So if we admit that there are hard facts that cannot be explained, on what basis do we add entities in explanations of the type of position on the unfamiliar? Perhaps the phenomenon before us is simply a rigid fact of reality, and there is no entity behind it? In the example we gave, maybe the electronic device on Mars has just been there ever since time began, and no one made it? Why multiply entities unnecessarily? The principle of logic is to seek the simplest explanation that accounts for the most data.
There is no clear answer to this question, other than human intuition, which pushes us to seek as basic explanations as possible, and not to stop the chain of explanations too soon. The claim that the electronic device has always existed seems ridiculous and unreasonable. The tendency of man in general, and of science in particular, is to try to reduce as much as possible the number of basic facts.
If a basic explanation for some phenomena can be found, it is better to adopt it, than to attribute to each of these phenomena a status of a hard fact in itself. In fact, one of the tests of a successful scientific theory is its ability to economically explain as many phenomena as possible, even if it explains them through the position on the unfamiliar.

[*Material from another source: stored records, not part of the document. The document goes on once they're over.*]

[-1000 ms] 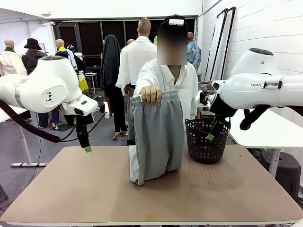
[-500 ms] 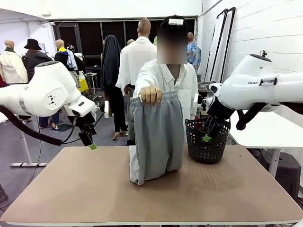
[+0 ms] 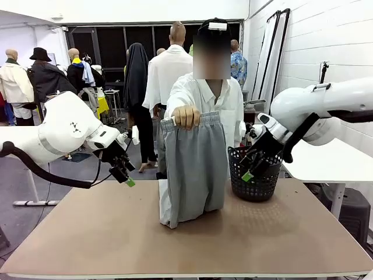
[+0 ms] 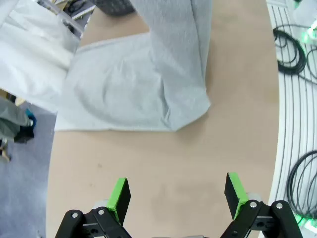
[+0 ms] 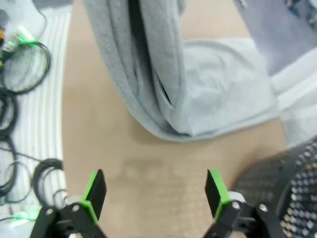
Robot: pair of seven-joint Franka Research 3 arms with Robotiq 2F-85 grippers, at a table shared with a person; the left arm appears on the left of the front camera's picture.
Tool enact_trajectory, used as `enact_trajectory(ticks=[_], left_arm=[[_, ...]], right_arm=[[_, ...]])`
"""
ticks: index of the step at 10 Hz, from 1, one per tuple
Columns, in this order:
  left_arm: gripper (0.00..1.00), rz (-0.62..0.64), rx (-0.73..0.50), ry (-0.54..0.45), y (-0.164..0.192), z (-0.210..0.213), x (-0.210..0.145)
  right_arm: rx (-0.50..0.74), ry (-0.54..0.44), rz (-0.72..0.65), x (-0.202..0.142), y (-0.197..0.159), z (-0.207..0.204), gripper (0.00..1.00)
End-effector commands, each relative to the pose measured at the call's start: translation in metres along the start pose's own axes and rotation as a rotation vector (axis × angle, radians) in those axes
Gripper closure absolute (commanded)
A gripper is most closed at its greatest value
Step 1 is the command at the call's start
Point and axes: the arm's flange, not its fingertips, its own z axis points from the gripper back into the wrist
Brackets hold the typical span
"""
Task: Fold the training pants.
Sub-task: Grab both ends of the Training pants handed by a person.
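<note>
A person's hand (image 3: 185, 116) holds the training pants (image 3: 195, 169) up by the waistband at the far side of the desk (image 3: 87, 233). The legs hang down, and their lower part lies bent on the desk. The left end effector (image 3: 125, 178) hovers above the desk, left of the training pants, with its jaws wide apart and nothing in them. The right end effector (image 3: 249, 173) hangs in front of the black basket (image 3: 262, 186), also wide apart and empty. The training pants look soft, light and floppy, so they will likely sag and slide. Good places to grab are probably the thick waistband corners or the leg ends on the desk.
</note>
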Motion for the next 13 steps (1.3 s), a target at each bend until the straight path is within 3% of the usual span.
enact_trajectory(ticks=[1,3,9,11,13], left_arm=[[0.00,-0.012,-0.002,-0.116,0.001,-0.018,-0.004],[0.00,-0.018,-0.014,-0.214,-0.001,-0.030,-0.001],[0.00,-0.001,-0.014,-0.174,-0.005,-0.021,0.003],[0.00,0.003,-0.007,-0.288,0.001,-0.038,0.007],[0.00,0.000,-0.010,-0.328,0.003,-0.044,0.008]], right_arm=[[0.089,-0.094,-0.011,-0.007,-0.017,-0.008,0.00],[0.112,-0.152,-0.012,-0.012,-0.017,-0.017,0.00],[0.085,-0.122,-0.029,-0.015,-0.011,-0.016,0.00],[0.099,-0.259,-0.002,-0.013,-0.014,-0.025,0.00],[0.109,-0.314,0.025,-0.010,-0.016,-0.030,0.00]])
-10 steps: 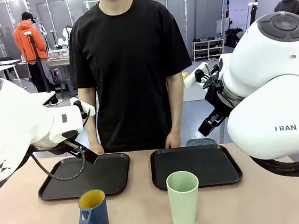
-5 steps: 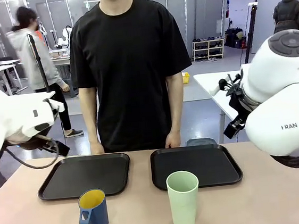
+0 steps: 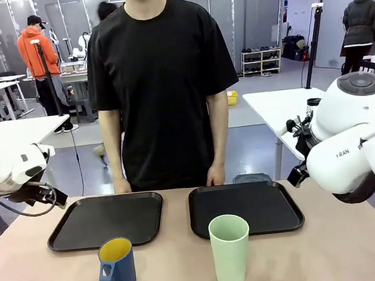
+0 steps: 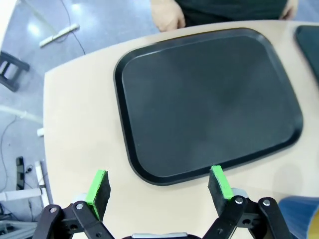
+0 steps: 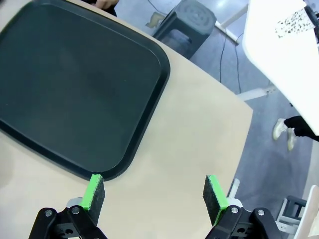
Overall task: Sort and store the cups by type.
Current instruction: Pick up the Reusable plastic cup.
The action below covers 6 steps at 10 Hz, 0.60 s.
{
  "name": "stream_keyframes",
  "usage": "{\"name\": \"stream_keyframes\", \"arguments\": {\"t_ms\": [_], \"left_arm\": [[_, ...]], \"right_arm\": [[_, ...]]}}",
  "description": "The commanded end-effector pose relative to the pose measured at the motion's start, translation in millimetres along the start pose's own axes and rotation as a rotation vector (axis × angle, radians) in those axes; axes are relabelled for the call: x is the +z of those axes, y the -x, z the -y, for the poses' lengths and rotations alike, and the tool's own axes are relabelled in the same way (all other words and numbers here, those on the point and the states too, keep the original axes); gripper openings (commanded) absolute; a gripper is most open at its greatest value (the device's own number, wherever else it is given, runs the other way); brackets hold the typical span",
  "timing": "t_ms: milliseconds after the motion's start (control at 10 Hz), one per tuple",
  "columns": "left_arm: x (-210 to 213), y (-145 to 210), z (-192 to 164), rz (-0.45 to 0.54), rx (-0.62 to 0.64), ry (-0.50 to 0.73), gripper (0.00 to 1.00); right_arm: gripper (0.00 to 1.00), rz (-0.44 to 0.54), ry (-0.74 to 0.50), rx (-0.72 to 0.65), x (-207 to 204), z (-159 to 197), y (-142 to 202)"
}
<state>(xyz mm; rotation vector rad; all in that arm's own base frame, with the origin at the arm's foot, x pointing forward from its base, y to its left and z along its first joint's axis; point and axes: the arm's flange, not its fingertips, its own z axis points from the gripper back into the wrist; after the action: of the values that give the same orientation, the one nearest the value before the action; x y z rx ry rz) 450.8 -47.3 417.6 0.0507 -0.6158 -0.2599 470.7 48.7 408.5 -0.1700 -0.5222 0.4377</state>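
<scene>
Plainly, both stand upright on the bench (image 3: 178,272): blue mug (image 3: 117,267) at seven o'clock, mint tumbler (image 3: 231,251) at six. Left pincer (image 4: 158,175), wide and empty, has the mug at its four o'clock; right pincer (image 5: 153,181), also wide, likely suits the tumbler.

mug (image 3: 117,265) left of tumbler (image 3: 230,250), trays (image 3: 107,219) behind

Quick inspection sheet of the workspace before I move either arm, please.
Surface: tan table, left tray and right tray side by side, both bare.
Job's things: blue mug and mint tumbler upright on the table before the trays, not stored.
Clutter: nothing seen.
Grippers: left gripper and right gripper open, holding nothing.
Cables: black cable loops under the left arm.
Surroundings: person at the far edge, hands by the trays.
</scene>
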Motion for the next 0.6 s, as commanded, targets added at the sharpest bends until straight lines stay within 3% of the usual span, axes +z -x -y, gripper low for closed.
{"name": "stream_keyframes", "arguments": {"t_ms": [0, 500], "left_arm": [[-15.8, -11.0, -7.6, 0.009, 0.052, 0.01, 1.0], [-21.0, -11.4, -14.7, -0.004, 0.077, 0.003, 1.0]], "right_arm": [[1.0, -0.002, -0.04, -0.036, -19.0, 13.2, -5.5], [1.0, -0.027, -0.056, -0.061, -26.6, 17.0, -4.9]]}}
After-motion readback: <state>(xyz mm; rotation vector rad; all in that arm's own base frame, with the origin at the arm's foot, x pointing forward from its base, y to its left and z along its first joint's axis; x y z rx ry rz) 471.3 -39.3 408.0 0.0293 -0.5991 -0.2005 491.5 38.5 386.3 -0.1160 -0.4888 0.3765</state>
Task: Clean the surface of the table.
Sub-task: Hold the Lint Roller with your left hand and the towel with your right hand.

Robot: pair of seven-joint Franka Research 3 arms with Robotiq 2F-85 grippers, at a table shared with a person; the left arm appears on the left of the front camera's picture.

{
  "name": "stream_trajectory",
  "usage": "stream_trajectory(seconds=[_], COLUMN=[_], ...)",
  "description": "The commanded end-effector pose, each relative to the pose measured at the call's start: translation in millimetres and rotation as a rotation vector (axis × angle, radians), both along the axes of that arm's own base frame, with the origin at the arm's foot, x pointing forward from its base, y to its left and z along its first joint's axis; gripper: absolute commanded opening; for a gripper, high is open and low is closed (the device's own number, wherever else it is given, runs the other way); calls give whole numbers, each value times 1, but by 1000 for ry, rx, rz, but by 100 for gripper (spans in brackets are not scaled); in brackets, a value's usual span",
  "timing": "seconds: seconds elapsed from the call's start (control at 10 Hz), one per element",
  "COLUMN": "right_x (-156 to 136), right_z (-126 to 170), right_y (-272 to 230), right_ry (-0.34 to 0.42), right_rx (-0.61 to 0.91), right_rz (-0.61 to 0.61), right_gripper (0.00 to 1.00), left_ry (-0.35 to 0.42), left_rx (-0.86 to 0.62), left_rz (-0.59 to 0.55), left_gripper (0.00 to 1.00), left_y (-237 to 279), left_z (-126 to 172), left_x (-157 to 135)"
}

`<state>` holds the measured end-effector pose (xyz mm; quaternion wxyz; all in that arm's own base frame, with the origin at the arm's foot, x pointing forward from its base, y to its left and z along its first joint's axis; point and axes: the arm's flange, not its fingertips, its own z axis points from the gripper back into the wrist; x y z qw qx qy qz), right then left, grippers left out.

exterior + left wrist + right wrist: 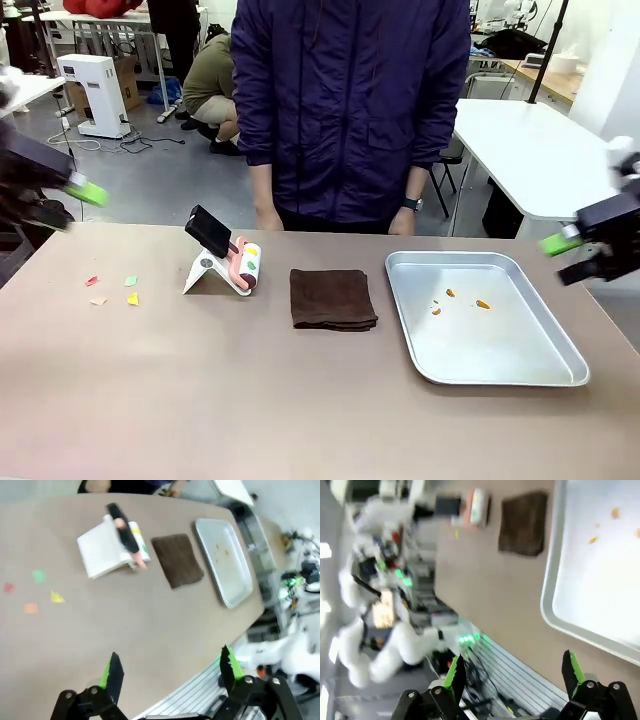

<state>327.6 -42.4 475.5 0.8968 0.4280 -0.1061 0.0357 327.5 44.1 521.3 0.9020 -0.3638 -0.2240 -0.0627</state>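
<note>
The brownish-tan table (pixel 250 390) carries a few coloured paper scraps (pixel 115 288) near its left end. The same scraps (pixel 37 591) lie far ahead of my left gripper (pixel 170 670), which is open and hangs above the table's near edge. In the front view the left gripper (pixel 70 203) hovers off the table's left end. My right gripper (pixel 566 260) hovers open off the right end, beside the silver tray (pixel 490 340). In the right wrist view the right gripper (pixel 514 672) is open over the table's edge, with the tray (pixel 600 580) ahead.
A lint roller on a white stand (pixel 225 262) sits left of centre, and a folded brown cloth (pixel 333 298) lies in the middle. A few orange scraps (pixel 460 298) lie in the tray. A person in a dark blue jacket (pixel 350 110) stands at the far side.
</note>
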Motion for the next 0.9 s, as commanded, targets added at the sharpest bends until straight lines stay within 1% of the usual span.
stream_trajectory(seconds=[0.0,0.1,0.2,0.3,0.4,0.5,0.6,0.7,0.8], right_x=[-27,-31,-32,-34,-39,-40,-41,-41,-23], right_z=[-37,-47,-59,-71,-74,-77,-78,-79,-65], right_y=[-46,-74,-97,-114,-117,-121,-122,-121,-158], right_ry=[-13,-27,-28,-28,-40,-37,-48,-71,6], right_rx=[117,182,242,301,271,280,283,260,294], right_rz=[-167,-271,-348,-428,-471,-499,-514,-534,-504], right_gripper=[100,100,100,100,100,100,100,100,100], left_ry=[-41,-21,-14,8,12,16,10,-1,-35], left_rx=[-130,-166,-193,-214,-261,-297,-285,-267,-230], left_rz=[94,199,244,311,388,441,454,473,504], left_gripper=[100,100,100,100,100,100,100,100,100], left_y=[56,91,94,108,127,128,104,103,102], left_z=[-46,-62,-73,-89,-104,-113,-110,-109,-108], left_x=[-29,-30,-34,-35,-42,-47,-50,-50,-49])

Here we come to gravity, for example. Newton was not the first person to have an apple fall on his head. People have known this phenomenon since time immemorial. Nevertheless, Newton was the first to give a comprehensive explanation of all the phenomena of various falls, and of many other phenomena, such as the tides, and the motion of the stars in the sky. It is through his conclusion that there is one force behind all these phenomena: gravity.